**Task statement**.
Your task is to copy each line in the listing that includes the word "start".

**Study material**.
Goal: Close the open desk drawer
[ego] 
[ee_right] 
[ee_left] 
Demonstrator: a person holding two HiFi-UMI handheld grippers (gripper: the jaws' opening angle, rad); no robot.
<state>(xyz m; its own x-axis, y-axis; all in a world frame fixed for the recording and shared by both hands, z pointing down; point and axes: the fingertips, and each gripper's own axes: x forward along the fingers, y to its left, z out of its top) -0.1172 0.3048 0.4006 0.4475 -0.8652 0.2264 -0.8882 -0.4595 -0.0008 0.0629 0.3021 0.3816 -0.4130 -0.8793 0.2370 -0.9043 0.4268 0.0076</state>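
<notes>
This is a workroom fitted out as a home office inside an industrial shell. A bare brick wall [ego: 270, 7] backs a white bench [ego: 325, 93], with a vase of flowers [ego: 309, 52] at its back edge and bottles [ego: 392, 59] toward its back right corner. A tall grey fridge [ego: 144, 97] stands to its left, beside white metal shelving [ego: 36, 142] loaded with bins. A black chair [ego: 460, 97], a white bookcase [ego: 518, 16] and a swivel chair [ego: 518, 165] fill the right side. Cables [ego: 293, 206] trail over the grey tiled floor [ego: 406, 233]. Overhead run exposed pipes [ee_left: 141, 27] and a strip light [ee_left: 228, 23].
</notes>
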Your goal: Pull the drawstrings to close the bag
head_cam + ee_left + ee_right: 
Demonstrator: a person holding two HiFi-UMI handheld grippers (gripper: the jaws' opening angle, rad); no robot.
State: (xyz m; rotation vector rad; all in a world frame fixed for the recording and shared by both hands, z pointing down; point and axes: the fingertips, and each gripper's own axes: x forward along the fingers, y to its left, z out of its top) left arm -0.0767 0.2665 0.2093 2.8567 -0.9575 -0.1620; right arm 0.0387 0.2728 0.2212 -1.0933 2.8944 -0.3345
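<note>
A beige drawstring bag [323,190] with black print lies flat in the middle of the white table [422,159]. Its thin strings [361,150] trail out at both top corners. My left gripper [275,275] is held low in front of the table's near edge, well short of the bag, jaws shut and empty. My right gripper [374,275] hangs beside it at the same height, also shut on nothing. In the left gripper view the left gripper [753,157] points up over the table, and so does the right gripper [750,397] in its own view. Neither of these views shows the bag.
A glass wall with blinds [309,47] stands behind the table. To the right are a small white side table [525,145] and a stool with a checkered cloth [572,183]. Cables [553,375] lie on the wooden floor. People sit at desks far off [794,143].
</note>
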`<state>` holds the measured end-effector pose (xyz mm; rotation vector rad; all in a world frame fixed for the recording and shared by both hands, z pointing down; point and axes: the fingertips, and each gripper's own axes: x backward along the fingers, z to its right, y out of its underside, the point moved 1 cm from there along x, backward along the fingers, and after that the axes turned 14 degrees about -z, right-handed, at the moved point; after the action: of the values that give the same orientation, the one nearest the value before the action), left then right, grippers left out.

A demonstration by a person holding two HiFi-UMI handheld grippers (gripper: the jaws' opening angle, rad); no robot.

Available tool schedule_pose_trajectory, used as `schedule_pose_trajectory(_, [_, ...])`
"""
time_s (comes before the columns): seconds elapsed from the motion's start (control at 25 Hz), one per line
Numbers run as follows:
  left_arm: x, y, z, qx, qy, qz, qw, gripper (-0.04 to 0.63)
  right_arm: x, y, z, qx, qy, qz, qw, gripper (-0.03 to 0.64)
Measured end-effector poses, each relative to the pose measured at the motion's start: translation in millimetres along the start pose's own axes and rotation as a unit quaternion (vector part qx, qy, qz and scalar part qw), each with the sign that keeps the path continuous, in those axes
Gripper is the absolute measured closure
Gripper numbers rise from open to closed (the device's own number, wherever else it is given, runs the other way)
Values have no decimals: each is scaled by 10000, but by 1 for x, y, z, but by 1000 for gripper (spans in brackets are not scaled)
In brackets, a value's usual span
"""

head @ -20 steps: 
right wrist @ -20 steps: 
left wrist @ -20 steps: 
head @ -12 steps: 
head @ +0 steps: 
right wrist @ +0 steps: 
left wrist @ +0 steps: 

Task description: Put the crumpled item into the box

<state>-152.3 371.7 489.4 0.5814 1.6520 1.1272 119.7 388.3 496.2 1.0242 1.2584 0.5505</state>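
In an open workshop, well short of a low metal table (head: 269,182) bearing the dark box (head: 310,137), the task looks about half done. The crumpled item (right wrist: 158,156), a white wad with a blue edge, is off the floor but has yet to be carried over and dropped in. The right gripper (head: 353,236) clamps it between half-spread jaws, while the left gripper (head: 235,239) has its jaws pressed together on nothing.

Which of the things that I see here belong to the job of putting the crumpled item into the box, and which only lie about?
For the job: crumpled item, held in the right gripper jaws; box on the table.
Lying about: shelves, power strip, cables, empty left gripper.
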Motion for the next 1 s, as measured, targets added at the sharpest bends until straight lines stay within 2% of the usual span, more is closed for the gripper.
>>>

**Response to this exercise**.
time_s (comes before the columns): seconds elapsed from the motion's start (control at 25 Hz), one per line
Measured end-effector poses, each relative to the pose measured at the motion's start: translation in millimetres along the start pose's own axes and rotation as a unit quaternion (vector part qx, qy, qz and scalar part qw), each with the sign that keeps the path continuous, in those axes

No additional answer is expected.